Buy.com heads for the UK

Controversial discount retailer to face off against UK high street shops, e-commerce sellers

US-based discount retailer Buy.com is set to announce its launch of a UK version of its Web site, putting increased pressure on the UK's e-tailers and high-street electronics shops alike.

Buy.com, which is set to float on Nasdaq with a valuation of up to $2bn (£1.2bn), promises lower prices than the high street, a model followed by online shops such as Amazon.com and the UK's Jungle.com.

Traditional "bricks-and-mortar" shops such as Dixons have been suffering from increased price competition; last week the electronics retail chain suffered its first profits downgrade in two years after warning of increased price deflation.

Buy.com has recently been the target of a consumer ban because of its controversial billing system.

The crux of the matter: Buy.com books orders and bills customers' credit cards even if a product isn't in stock at Ingram Micro, its distribution partner.
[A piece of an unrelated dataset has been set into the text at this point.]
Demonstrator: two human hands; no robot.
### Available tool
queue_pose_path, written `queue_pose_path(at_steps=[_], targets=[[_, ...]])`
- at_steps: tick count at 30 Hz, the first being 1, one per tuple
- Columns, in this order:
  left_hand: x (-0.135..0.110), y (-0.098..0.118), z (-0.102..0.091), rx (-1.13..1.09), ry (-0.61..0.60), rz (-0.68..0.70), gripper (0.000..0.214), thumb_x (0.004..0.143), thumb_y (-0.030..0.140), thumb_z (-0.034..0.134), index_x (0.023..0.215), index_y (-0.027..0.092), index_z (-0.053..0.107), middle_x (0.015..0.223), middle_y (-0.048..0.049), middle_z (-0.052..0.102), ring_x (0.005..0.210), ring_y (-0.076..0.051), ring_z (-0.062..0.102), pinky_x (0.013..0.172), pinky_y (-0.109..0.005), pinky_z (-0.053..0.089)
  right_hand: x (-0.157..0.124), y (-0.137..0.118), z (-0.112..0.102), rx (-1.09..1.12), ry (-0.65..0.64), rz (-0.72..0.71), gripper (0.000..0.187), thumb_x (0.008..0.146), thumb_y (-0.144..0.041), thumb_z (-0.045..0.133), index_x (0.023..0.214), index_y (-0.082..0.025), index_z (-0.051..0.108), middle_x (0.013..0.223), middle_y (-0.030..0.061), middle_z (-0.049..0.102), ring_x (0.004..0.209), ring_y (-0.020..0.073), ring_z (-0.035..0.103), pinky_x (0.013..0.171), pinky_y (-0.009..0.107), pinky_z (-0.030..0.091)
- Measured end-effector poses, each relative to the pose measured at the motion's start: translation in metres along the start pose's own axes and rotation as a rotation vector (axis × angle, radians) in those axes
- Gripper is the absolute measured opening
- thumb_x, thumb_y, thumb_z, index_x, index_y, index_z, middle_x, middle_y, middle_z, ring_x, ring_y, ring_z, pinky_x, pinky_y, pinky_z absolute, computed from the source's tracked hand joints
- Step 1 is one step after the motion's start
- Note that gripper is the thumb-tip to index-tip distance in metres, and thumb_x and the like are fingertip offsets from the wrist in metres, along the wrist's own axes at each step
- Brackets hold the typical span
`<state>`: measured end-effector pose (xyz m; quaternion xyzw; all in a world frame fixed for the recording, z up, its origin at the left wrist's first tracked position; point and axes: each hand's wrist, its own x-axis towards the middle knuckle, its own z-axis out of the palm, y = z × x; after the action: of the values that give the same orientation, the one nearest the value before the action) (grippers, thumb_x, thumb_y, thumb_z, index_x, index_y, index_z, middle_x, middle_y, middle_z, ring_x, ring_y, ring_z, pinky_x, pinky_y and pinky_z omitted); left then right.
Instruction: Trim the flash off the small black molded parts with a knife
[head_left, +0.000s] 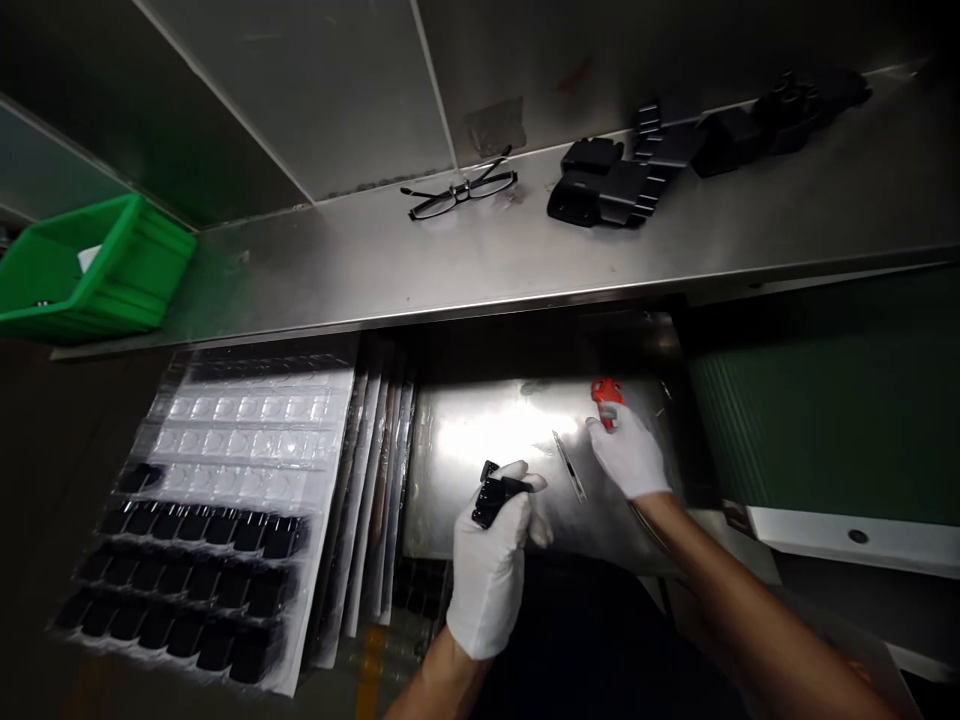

In some cases, Buy.com can't fill the orders and is forced to credit a customer's account -- days or weeks after the order was placed.

The company plans to offer technology goods to begin with, but will expand into books, CDs and other products.

The UK launch is being handled by eVentures, a joint venture between epartners, backed by News Corp., and Softbank, the Japanese Internet investor. (Softbank owns ZDNet UK publisher Ziff-Davis.)